Kansas Power & Light Co. v. Ritchie

722 P.2d 1120, 11 Kan. App. 2d 237, 1986 Kan. App. LEXIS 1110
CourtCourt of Appeals of Kansas
DecidedMay 8, 1986
DocketNo. 58,058
StatusPublished
Cited by4 cases

This text of 722 P.2d 1120 (Kansas Power & Light Co. v. Ritchie) is published on Counsel Stack Legal Research, covering Court of Appeals of Kansas primary law. Counsel Stack provides free access to over 12 million legal documents including statutes, case law, regulations, and constitutions.

Bluebook
Kansas Power & Light Co. v. Ritchie, 722 P.2d 1120, 11 Kan. App. 2d 237, 1986 Kan. App. LEXIS 1110 (kanctapp 1986).

Opinion

Sell, J.:

The defendant, Charles S. Ritchie, d/b/a Charles S. Ritchie Oil, appeals a permanent injunction issued in favor of Kansas Power and Light Company (KP&L).
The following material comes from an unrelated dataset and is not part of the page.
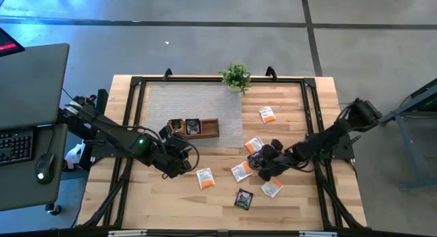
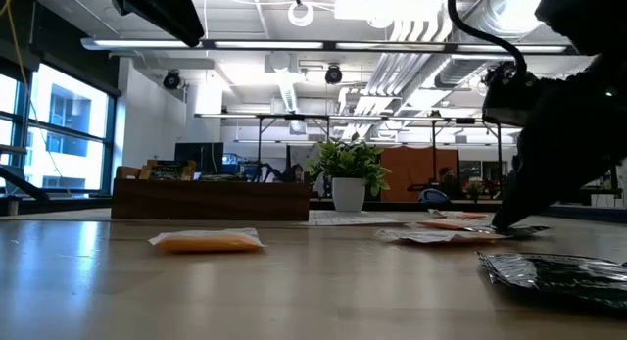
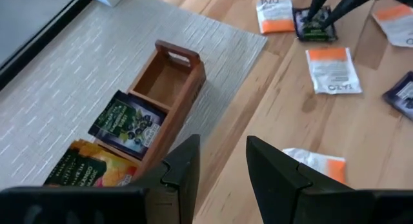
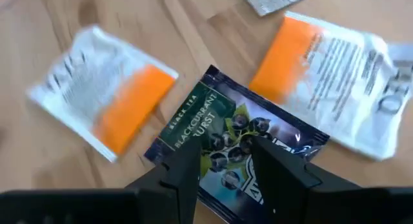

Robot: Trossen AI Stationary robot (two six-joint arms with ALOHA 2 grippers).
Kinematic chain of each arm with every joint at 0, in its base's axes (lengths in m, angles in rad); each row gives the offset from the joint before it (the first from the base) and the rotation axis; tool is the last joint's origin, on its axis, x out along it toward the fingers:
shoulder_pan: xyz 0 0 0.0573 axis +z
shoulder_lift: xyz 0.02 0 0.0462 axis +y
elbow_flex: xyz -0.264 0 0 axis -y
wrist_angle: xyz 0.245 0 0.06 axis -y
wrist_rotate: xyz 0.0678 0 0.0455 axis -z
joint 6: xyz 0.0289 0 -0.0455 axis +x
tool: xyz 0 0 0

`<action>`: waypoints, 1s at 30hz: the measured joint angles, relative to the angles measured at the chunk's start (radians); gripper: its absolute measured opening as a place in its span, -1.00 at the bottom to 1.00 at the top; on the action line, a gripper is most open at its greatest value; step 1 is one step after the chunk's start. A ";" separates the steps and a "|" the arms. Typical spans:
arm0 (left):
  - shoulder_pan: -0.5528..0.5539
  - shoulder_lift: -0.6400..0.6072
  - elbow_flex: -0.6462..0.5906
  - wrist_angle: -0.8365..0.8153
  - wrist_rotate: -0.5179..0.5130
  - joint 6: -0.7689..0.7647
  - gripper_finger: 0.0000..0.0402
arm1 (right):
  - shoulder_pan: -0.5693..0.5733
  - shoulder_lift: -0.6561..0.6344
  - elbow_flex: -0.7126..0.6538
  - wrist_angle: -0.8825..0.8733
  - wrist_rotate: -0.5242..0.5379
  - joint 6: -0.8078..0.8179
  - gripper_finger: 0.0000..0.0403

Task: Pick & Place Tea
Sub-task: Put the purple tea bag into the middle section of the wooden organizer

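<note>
Orange-and-white tea sachets (image 1: 240, 171) lie flat on the wooden table, and a dark one (image 1: 244, 199) lies near the front edge. Another dark sachet, printed "Blackcurrant" (image 4: 226, 130), lies flat between two orange-and-white ones. My right gripper (image 4: 226, 156) stands open, slanting down over it, one fingertip to each side of its middle; it also shows in the left wrist view (image 3: 319, 17). My left gripper (image 3: 222, 169) hangs open above the table beside the brown tray (image 3: 169, 88), with nothing between its fingers. The tray holds two sachets (image 3: 126, 124). My right gripper's fingertips (image 4: 261, 150) stand over the dark sachet's printed face (image 4: 222, 137), coming from above at a slant. Whether they touch it I cannot tell. The sachet lies flat on the table.
The tray stands on a grey mat (image 1: 191, 100) and its end compartment (image 3: 161, 79) is bare. A potted plant (image 1: 235, 76) stands at the far edge. Black frame rails (image 1: 133, 114) run along the table's sides. A desk with a keyboard (image 1: 17, 145) is at the left.
</note>
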 joint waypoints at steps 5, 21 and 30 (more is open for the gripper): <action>0.000 0.000 0.000 -0.001 0.008 0.000 -0.38 | 0.050 0.006 0.004 0.200 -0.025 0.063 -0.32; 0.000 0.000 0.000 0.000 0.020 0.000 -0.38 | -0.071 0.056 0.213 0.042 -0.119 -0.659 -0.31; 0.000 0.000 0.000 -0.004 0.020 0.000 -0.38 | -0.141 0.222 0.213 0.135 -0.335 -0.809 -0.19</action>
In 1980, KP&L obtained a permanent easement upon real estate owned by Harold and Mary Boren through eminent domain proceedings in Greenwood County, Kansas. In that proceeding, the appraisers’ report provided in part;

“The appraisers further report that the rights to be acquired by the Plaintiff in this proceeding are limited to the following:
“1. The right to construct, maintain, alter, repair, operate, remove and reconstruct an electric substation and other appurtenances.
[238]*238“2. Plaintiff shall have the right to fence the rights-of-way and have the right of exclusive use of such rights-of-way.” (Emphasis added.)

The report also showed the value of the property taken to be $16,500.00 before condemnation and -0- after condemnation.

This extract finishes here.